Partecipazione indiretta in house senza analisi dell’alternativa: parere sfavorevole (Corte dei Conti Sez. contr. Lombardia n. 192 del 09.07.2025)

Principi di diritto (Massima)
Nel controllo preventivo sugli atti deliberativi di acquisizione di partecipazioni dirette o indirette, previsto dall’art. 5, comma 3, del d.lgs. n. 175/2016, la Corte dei conti verifica la conformità dell’atto ai parametri di sostenibilità finanziaria e di compatibilità con i principi di efficienza, efficacia ed economicità dell’azione amministrativa. L’onere di motivazione analitica gravante sull’ente impone di dare conto delle ragioni e delle finalità della scelta, anche sul piano della convenienza economica, nonché della gestione diretta o esternalizzata del servizio.
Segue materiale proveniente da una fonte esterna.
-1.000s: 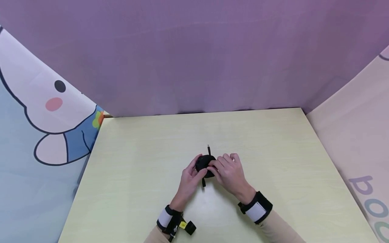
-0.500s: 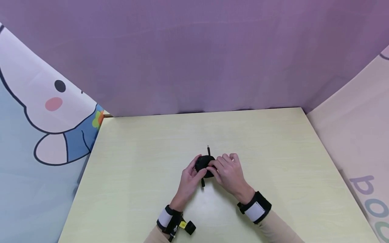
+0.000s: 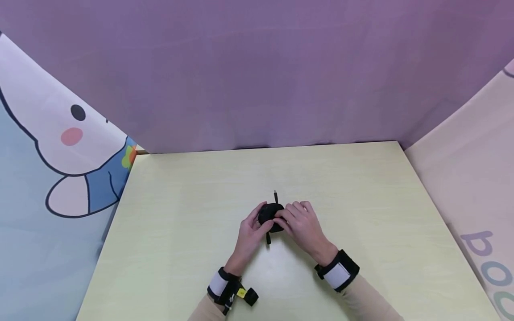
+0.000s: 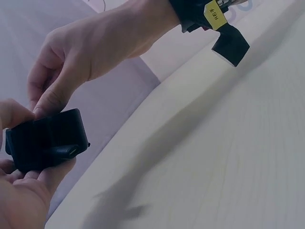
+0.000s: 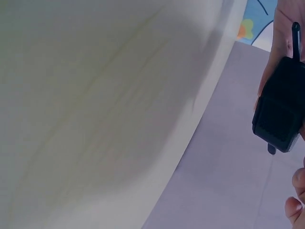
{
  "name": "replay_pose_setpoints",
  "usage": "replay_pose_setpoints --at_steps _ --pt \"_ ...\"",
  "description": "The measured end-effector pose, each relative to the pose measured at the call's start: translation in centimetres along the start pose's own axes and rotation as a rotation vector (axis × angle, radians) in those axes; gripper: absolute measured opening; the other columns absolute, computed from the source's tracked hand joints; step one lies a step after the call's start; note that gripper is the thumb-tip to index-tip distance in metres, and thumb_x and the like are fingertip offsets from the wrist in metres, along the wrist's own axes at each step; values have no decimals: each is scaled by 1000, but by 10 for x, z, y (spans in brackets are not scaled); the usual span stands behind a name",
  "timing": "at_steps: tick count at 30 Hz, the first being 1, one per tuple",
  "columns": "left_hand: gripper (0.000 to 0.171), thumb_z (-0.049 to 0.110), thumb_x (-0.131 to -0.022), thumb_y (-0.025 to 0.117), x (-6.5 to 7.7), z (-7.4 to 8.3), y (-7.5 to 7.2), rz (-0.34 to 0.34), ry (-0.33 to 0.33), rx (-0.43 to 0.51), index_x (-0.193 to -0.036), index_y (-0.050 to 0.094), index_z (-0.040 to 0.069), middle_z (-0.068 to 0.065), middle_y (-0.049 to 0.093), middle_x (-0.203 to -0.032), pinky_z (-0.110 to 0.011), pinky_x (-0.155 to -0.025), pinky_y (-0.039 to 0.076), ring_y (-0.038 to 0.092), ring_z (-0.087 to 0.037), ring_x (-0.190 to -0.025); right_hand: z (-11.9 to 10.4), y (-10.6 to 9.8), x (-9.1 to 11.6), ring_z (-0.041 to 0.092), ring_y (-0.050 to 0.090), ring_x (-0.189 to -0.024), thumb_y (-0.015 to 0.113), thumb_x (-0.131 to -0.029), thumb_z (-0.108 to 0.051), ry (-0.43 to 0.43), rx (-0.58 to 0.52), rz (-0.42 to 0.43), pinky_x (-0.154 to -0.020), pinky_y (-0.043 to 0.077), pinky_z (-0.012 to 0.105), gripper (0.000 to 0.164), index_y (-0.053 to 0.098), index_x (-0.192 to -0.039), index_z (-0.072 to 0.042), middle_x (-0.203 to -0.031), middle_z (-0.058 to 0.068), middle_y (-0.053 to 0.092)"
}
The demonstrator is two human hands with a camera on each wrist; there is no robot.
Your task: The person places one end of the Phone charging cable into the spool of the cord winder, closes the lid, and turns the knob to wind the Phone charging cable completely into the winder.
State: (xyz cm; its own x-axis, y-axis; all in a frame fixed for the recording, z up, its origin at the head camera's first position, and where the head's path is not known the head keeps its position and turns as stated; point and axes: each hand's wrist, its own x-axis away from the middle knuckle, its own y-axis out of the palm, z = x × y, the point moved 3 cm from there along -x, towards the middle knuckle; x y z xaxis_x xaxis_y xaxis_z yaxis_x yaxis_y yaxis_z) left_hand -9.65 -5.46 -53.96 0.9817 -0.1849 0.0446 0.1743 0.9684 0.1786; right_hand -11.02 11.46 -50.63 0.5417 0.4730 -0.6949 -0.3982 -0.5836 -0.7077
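A rounded black case [image 3: 268, 213] with a short cable end sticking out on two opposite sides is held between both hands over the table. The far cable plug [image 3: 275, 197] has a silvery tip; the near cable end [image 3: 268, 238] is plain black. My left hand [image 3: 248, 240] grips the case from the left, thumb on the near side and fingers at the far side. With thumb and forefinger, my right hand [image 3: 306, 229] pinches its right edge. In the left wrist view the case [image 4: 66, 131] looks thick and boxy. The right wrist view shows the case [image 5: 281, 105] at the right edge.
The pale wooden table [image 3: 180, 214] spreads beneath the hands. A purple cloth wall [image 3: 257, 80] stands at its back edge, with printed panels on the left and right. Each wrist wears a black strap [image 3: 339, 270]; a small black camera [image 3: 250, 297] hangs at the left one.
Both hands keep the same hold on the black case. Hands and case shift only very slightly in the head view.
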Motion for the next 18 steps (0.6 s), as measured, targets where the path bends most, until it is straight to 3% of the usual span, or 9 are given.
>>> replay_pose_setpoints --at_steps 6,12,18 --pt "62 11 -100 63 -4 -5 -2 22 -51 -30 -157 40 2 -24 51 -152 -24 -102 51 57 -32 -134 1 2 -1 20 59 -77 66 -99 -30 -45 10 -28 -74 46 34 20 74 -92 -13 -84 -1 66" --pt "56 14 -102 64 -11 -11 -5 54 -72 -86 -154 46 4 -21 47 -149 -25 -108 47 51 -31 -140 3 5 0 20 64 -80 73 -92 -24 -58 36 -63 -72 48 34 11 74 -92 -14 -88 -1 71" --pt "59 14 -102 62 -16 -8 -6 60 -84 -122 -157 41 4 -23 49 -152 -29 -107 49 54 -33 -137 7 11 -3 21 64 -83 67 -97 -26 -63 58 -90 -73 47 34 13 72 -96 -13 -91 1 72"
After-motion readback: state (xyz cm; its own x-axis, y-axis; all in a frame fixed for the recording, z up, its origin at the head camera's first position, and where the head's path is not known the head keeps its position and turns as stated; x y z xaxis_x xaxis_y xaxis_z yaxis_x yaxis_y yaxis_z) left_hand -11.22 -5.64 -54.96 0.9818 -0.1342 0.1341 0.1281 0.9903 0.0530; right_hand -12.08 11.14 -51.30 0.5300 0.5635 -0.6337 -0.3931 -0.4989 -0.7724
È pertanto non conforme la deliberazione che ometta una valutazione comparativa di carattere quantitativo tra il modello in house providing e l’affidamento mediante gara, difettando il quadro economico di raffronto rispetto all’esternalizzazione e ai costi della gestione attuale. La carenza motivazionale è assorbente degli ulteriori profili critici dell’operazione.

Il Fatto

Il Comune istante sottopone alla Sezione regionale di controllo la propria deliberazione consiliare di acquisizione di una partecipazione indiretta in una società che gestisce il servizio di igiene urbana, tramite il socio unico gestore del servizio idrico integrato. L’operazione si inserisce in un più ampio processo di aggregazione societaria promosso dal gestore nell’area metropolitana milanese, finalizzato allo sviluppo di un gestore integrato di area vasta.

Alla deliberazione sono allegati il piano industriale dell’operazione, relazioni di valutazione del capitale economico, una fairness opinion, lo statuto della società target e uno schema di patto parasociale. Nel medesimo periodo pervengono all’ufficio numerose richieste di parere di altri enti locali sulle rispettive deliberazioni di acquisto della stessa partecipazione, trattate in modo congiunto data l’unità dell’operazione e della documentazione.

La Motivazione della Corte

La Sezione qualifica il proprio intervento come attività di controllo di cui il legislatore fissa tempi, parametri ed esiti, avente a oggetto l’atto deliberativo di acquisizione e indirizzata alla sua motivazione. L’acquisizione della partecipazione non prevede, contestualmente, l’affidamento del servizio; il piano industriale prospetta però una rapida espansione dei comuni serviti nel decennio 2025-2035, con previsione implicita dell’affidamento a partire dal 2026.

La Corte rileva che l’art. 5, comma 1, del d.lgs. n. 175/2016 esige la motivazione analitica circa le ragioni e le finalità che giustificano la scelta, anche sul piano della convenienza economica e della sostenibilità finanziaria, nonché in ordine alla gestione diretta o esternalizzata del servizio. Nel provvedimento in esame manca del tutto il quadro economico di confronto con l’ipotesi dell’esternalizzazione, così come difetta una valutazione comparativa, anche di sintesi, dei costi del servizio da gestire in house rispetto ai costi dei gestori attuali o ai costi stimati di un progetto da porre a base di gara.

Il collegio richiama il proprio consolidato orientamento, ribadito con la deliberazione n. 2/2024/PASP, secondo cui l’onere di motivazione analitica non è soddisfatto quando manca una valutazione comparativa quantitativa tra il modello in house e l’acquisto sul mercato. Il principio è confermato dalla più recente deliberazione n. 130/2025/PASP, che ha reputato assorbenti le carenze motivazionali relative alla convenienza economica, alla sostenibilità finanziaria e all’alternativa tra gestione diretta ed esternalizzata.

La Sezione osserva che l’affidamento del servizio non è contestuale all’acquisizione, ma la partecipazione è dichiaratamente preordinata alla razionalizzazione delle gestioni e alla riduzione delle società in house attive nel settore, con previsione di affidamento a numerosi comuni già dal 2026 e di crescita progressiva degli abitanti serviti fino al 2035. Nonostante tali previsioni, né nella deliberazione né negli allegati si rinvengono elementi di valutazione della convenienza economica della futura gestione in house rispetto a quella attuale.

La Corte dichiara quindi assorbenti le carenze motivazionali e, in disparte la coerenza dell’operazione con lo statuto del socio e i profili del controllo analogo a cascata, esprime parere sfavorevole sulla deliberazione sottoposta a controllo, disponendo la trasmissione al sindaco per la comunicazione al consiglio comunale.

Nota della Redazione

Ogni decisione citata è verificata sul provvedimento originale. Quando il documento può essere legittimamente ripubblicato senza esporre dati personali, mettiamo a disposizione anche il testo integrale.